This week’s question:
Is recall a fair measure of the validity of a production response?
Today’s question is answered by John Tredennick, founder and CEO.
This question actually arose out of a discussion I recently had on LinkedIn. A commenter there questioned whether recall is a fair measure of the validity of a production response. The person who initiated the discussion argued that it is not. In fact, he called it “wrongheaded.” I disagreed. I believe recall—built on a reasonable search/investigation process—is not only a good measure for the success of a production, but the best one currently available to us.
First, I don’t take issue with the notion that good recall alone doesn’t guarantee that the most important documents will be found. Imagine a world where there were 100 relevant documents, but 99 were duplicates and of only marginal relevance. One could produce 99 percent of the “relevant” documents and leave out the smoking gun. That is certainly conceivable.
But that isn’t how it works in the real world, at least not in my 30 years of legal experience. In most cases, the trial team diligently searches for important documents using a variety of techniques. They start by reading the complaint or speaking to their client. Then they move on to key witnesses, focusing on correspondence (email today) or other relevant files. They take depositions to learn more about the case.
As they learn more, they get better informed about what matters and can better direct the investigation. Key documents typically surface throughout the process.
TAR is designed to supplement and enhance the investigation rather than detract from it. In a TAR 2.0 process at least, the team uses techniques at its disposal to find relevant documents. As relevant document are found, they can be used as training seeds to help the TAR 2.0 algorithm find even more relevant documents.
In the LinkedIn discussion, it was stated that the “superior performance [of TAR] has not been established.” I have to respectfully disagree. In almost every case, TAR will find a given percentage of relevant documents more quickly than keyword search or linear review. The research on this point is strong, if not overwhelming, involving hundreds of examples. Our research and experience in hundreds of actual cases confirms the point as well. Although our work is not peer reviewed, as is the case for the academic papers, we have published case studies showing how effective a TAR 2.0 process can be.

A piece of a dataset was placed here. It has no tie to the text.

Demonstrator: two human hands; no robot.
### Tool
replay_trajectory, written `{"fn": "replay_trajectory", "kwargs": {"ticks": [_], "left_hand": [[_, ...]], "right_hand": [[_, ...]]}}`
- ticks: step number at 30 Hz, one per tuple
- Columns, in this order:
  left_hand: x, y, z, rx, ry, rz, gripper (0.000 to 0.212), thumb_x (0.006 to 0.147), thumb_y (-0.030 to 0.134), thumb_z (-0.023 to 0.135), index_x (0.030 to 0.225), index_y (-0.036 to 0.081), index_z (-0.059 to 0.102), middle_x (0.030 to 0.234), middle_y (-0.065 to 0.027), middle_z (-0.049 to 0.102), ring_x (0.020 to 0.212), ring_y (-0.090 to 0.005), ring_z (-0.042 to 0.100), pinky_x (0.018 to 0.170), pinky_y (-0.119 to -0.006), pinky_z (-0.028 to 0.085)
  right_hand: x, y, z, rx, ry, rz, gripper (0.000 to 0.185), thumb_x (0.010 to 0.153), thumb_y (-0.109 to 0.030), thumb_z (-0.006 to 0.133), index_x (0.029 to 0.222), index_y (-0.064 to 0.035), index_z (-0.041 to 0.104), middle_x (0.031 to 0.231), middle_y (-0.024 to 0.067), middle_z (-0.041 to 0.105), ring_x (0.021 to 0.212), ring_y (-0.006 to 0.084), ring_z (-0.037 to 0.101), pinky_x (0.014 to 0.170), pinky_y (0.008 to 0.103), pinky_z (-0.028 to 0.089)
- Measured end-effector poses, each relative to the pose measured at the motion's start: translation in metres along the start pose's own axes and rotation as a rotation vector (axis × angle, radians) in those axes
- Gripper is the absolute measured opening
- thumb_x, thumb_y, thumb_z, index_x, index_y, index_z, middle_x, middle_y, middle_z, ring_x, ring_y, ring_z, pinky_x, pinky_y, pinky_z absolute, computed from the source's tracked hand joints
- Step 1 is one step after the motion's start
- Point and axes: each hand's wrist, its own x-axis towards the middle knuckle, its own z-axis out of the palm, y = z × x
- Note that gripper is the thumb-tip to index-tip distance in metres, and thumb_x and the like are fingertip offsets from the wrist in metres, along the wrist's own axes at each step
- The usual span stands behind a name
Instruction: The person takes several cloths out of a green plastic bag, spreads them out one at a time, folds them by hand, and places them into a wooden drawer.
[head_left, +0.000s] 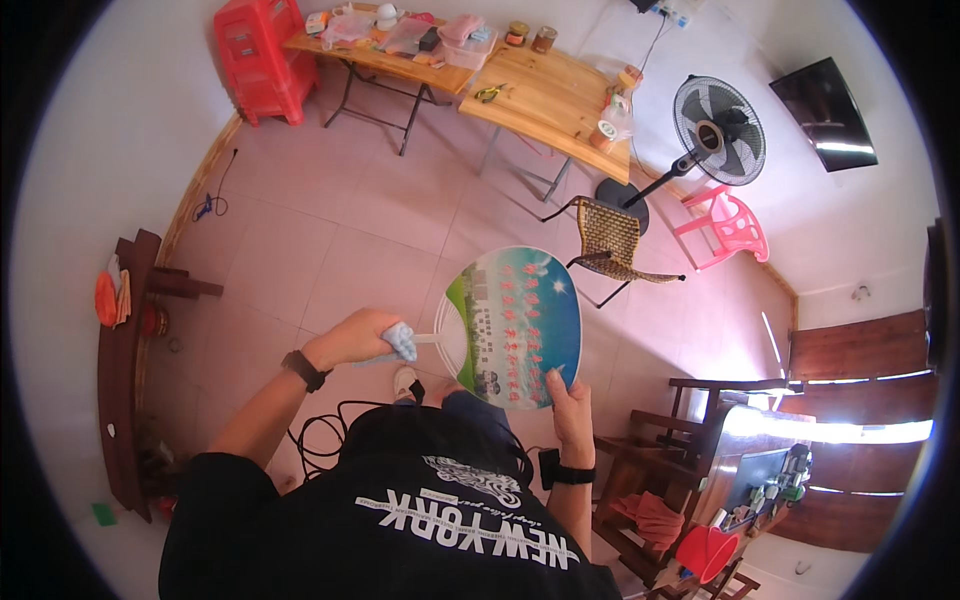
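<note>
A round plastic hand fan (517, 322) with a printed blue, green and white face lies in front of my body, its white handle pointing left. On its lower right rim, my right hand (571, 405) grips the edge with the thumb on the printed face. My left hand (360, 337) is closed around a light blue cloth (401, 341) at the end of the handle. Whether the fingers also hold the handle itself is hidden by the cloth. Both wrists wear dark bands.
Two wooden folding tables (551, 109) stand ahead against the wall. A woven chair (609, 232), a standing electric fan (709, 135) and a pink plastic chair (724, 225) are at the right. Red stools (262, 60) are stacked back left. Black cable (319, 442) lies near my feet.
</note>
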Motion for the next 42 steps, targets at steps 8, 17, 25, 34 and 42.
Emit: {"fn": "replay_trajectory", "kwargs": {"ticks": [8, 17, 25, 34, 42], "left_hand": [[0.043, -0.042, -0.038, -0.016, 0.292, -0.207, 0.021, 0.081, 0.010, 0.066, 0.099, 0.001, 0.063, 0.089, -0.0081, 0.069, 0.081, -0.0166, 0.065, 0.074, -0.031, 0.051], [0.119, -0.088, -0.069, 0.052, 0.549, -0.376, 0.034, 0.081, 0.018, 0.068, 0.108, -0.002, 0.061, 0.099, -0.0170, 0.068, 0.093, -0.0280, 0.066, 0.081, -0.036, 0.051], [0.169, -0.089, -0.102, -0.012, 0.607, -0.462, 0.029, 0.081, 0.019, 0.065, 0.101, -0.001, 0.061, 0.089, -0.0123, 0.067, 0.082, -0.0238, 0.064, 0.076, -0.036, 0.050], [0.351, -0.066, -0.183, -0.041, 0.358, -0.353, 0.018, 0.084, 0.015, 0.056, 0.097, 0.004, 0.062, 0.082, -0.0016, 0.061, 0.075, -0.0123, 0.058, 0.070, -0.031, 0.048], [0.555, -0.089, -0.241, -0.275, 0.277, -0.271, 0.030, 0.078, 0.023, 0.064, 0.098, 0.002, 0.064, 0.084, -0.0074, 0.065, 0.077, -0.0184, 0.061, 0.071, -0.033, 0.049]], "right_hand": [[0.112, -0.018, -0.004, -0.092, 0.072, -0.077, 0.030, 0.096, -0.029, 0.062, 0.088, -0.0004, 0.067, 0.074, -0.0063, 0.057, 0.069, 0.0049, 0.048, 0.062, 0.0260, 0.042], [0.240, -0.073, -0.070, -0.366, 0.165, -0.137, 0.032, 0.096, -0.026, 0.059, 0.087, 0.0044, 0.064, 0.066, -0.0003, 0.055, 0.063, 0.0066, 0.046, 0.055, 0.0279, 0.040], [0.306, -0.087, -0.130, -0.271, 0.290, -0.141, 0.033, 0.097, -0.028, 0.060, 0.099, 0.0043, 0.066, 0.086, -0.0002, 0.062, 0.079, 0.0064, 0.050, 0.070, 0.0243, 0.043], [0.316, -0.070, -0.192, -0.062, 0.538, -0.054, 0.029, 0.098, -0.019, 0.057, 0.108, 0.0065, 0.064, 0.097, 0.0056, 0.066, 0.081, 0.0112, 0.061, 0.074, 0.0277, 0.050], [0.335, -0.094, -0.171, 0.247, 0.864, -0.072, 0.031, 0.098, -0.018, 0.055, 0.116, 0.0073, 0.059, 0.103, 0.0091, 0.066, 0.086, 0.0147, 0.064, 0.077, 0.0288, 0.051]]}}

I don’t think the LinkedIn commenter was taking issue with this point but rather was pushing the argument that machine learning might inherently miss some of the “most relevant” documents. In one respect, that could be true. Producing 80 percent of the relevant documents does not mean that key relevant documents weren’t left behind in the remaining 20 percent that were not produced.
But how is that different from using keyword search to cull the population prior to review? The commenter and I agree that it is impractical to require humans to review every document that might be collected. Using keyword search to reduce review populations doesn’t promise that the most relevant documents will be found either. To the contrary, there is strong evidence that keyword search is worse at finding relevant documents than a good TAR process.

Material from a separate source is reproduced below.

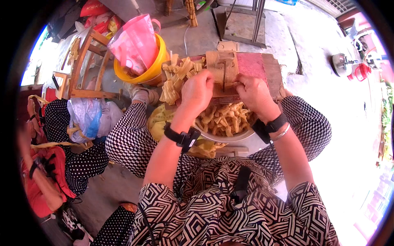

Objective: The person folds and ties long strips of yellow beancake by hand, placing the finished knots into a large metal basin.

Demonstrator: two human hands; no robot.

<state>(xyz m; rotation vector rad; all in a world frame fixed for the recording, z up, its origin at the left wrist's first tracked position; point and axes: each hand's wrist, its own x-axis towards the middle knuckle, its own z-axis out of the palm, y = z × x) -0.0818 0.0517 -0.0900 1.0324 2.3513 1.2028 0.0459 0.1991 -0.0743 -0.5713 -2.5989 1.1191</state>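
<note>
A wooden bench (272, 70) with a pink textured sheet (253, 66) stands in front of me. Across it lies a flat tan fibrous piece (219, 66), with a thin dark rod (224, 77) over it. My left hand (198, 89) is curled at the piece's left edge, and my right hand (252, 92) pinches its lower right edge. What lies within the left fingers is hidden. Left of them, folded tan strips (178, 73) are piled on the bench. Below, a metal basin (226, 139) holds many similar folded pieces (226, 118).
A yellow bucket (166, 55) with a pink bag (138, 43) and a wooden chair (83, 64) are at the left. A co-worker's arm (46, 184) shows at far left. A kettle (340, 64) stands at the right, a metal-legged stand (244, 27) behind the bench.
</note>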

In many respects this is a validation problem. For our cases, we suggest taking a statistically valid sample of the “discard pile” to estimate how many relevant documents might remain. In most cases, the ones that turn up in the sample are not smoking guns or otherwise “highly relevant” documents. More often they are marginally relevant and thus not important to the case.
Assuming something highly relevant were found in the final sample, I would suggest counsel would have a duty to investigate further. This could be done by adding the newly found documents as training seeds and doing more review. Or by searching on the new content to see if more relevant documents turned up. Or by doing both.

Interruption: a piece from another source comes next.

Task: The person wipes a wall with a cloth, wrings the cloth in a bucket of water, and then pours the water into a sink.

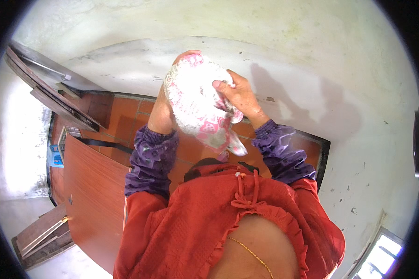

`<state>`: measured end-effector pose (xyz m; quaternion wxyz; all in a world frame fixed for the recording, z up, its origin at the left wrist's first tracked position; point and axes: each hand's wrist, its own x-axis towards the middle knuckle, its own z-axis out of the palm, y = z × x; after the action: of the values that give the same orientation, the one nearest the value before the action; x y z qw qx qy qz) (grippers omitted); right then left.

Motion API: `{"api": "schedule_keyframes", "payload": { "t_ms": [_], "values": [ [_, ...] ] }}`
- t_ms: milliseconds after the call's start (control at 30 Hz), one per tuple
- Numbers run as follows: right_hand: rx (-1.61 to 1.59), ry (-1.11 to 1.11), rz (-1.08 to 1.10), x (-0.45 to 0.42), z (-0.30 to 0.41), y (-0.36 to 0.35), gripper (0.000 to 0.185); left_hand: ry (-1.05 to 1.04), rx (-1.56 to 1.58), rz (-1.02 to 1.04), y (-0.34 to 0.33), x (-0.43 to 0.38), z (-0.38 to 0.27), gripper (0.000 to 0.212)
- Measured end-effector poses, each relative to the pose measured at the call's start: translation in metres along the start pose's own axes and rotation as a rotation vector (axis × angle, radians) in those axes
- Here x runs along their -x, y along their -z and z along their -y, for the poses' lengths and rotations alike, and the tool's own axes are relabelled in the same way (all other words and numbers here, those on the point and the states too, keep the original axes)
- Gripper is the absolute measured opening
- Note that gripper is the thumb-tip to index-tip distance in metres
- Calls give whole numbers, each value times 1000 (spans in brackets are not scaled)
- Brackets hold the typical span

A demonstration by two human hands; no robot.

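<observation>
A fluffy white and pink cloth item point(190, 94), perhaps a towel or a garment, is held up in front of me, partly washed out by bright light. My left hand point(185, 55) is behind its far left side, mostly hidden by the fabric, with a little of the hand showing at the top. On the other side, my right hand point(240, 93) grips the edge, thumb on the near face. A pink patterned part point(209, 128) hangs below, ending in a pale pointed corner point(237, 145).
A reddish-brown wooden table point(94, 181) stands at my left, over an orange tiled floor point(124, 110). Behind it are a blue plastic stool point(56, 157) and an open wooden door point(52, 94). A pale wall point(286, 62) rises ahead and to the right.
</observation>
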<state>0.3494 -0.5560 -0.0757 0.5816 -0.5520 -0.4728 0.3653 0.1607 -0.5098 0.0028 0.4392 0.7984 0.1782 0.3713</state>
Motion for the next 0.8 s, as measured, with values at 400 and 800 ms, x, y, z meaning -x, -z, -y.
{"api": "schedule_keyframes", "payload": {
  "t_ms": [400,800],
  "values": [
    [-54,133,-292,2,42,23,28,1019,681,-288,-27,93,188,83],
    [23,-113,-199,23,-22,-2,40,791,1489,-194,-100,21,121,54]
  ]
}}
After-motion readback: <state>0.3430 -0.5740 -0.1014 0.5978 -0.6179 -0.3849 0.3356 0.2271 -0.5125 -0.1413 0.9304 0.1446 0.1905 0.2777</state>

In fact, I haven’t heard stories of this happening, at least in a validation sample taken at the end of a review. Nor, frankly, have I heard stories of highly relevant documents being left out of a TAR 2.0 production.
It is good to remember that document productions are part of a larger discovery process. I have had cases where a smoking gun turned up after a production, perhaps being referenced at a deposition. The typical reaction is to request that counsel go back and look for more like this (whether through revised keyword search or otherwise). As you find more documents of these kinds of documents, you continue your discovery education or perhaps settle the case. This is a natural part of the discovery process,
Ultimately, I would never vote to “replace human review with machine predictions,” as the commenter suggested some might. Our TAR 2.0 continuous learning process is built around human thinking and review, with machine learning simply helping the reviewers get there faster and more efficiently—sort of like substituting a car for a person on foot. The human drives the car and makes decisions about destination but the car cuts travel time by orders of magnitude.
A good TAR 2.0 system will do the same. The lawyers are encouraged to analyze the case and find relevant documents as quickly and efficiently as possible. The review team gets the benefit of this work, while they add to the mix by finding other relevant documents. The TAR 2.0 system helps by synthesizing the team’s efforts into a ranking which pushes additional relevant documents to the surface. As smoking guns are unearthed, they become training seeds to find more of those highly-relevant documents.
The end result is that the review (human, not machine) gets done more quickly and at a much lower cost because the humans don’t have to review so many irrelevant documents. How can that be wrongheaded?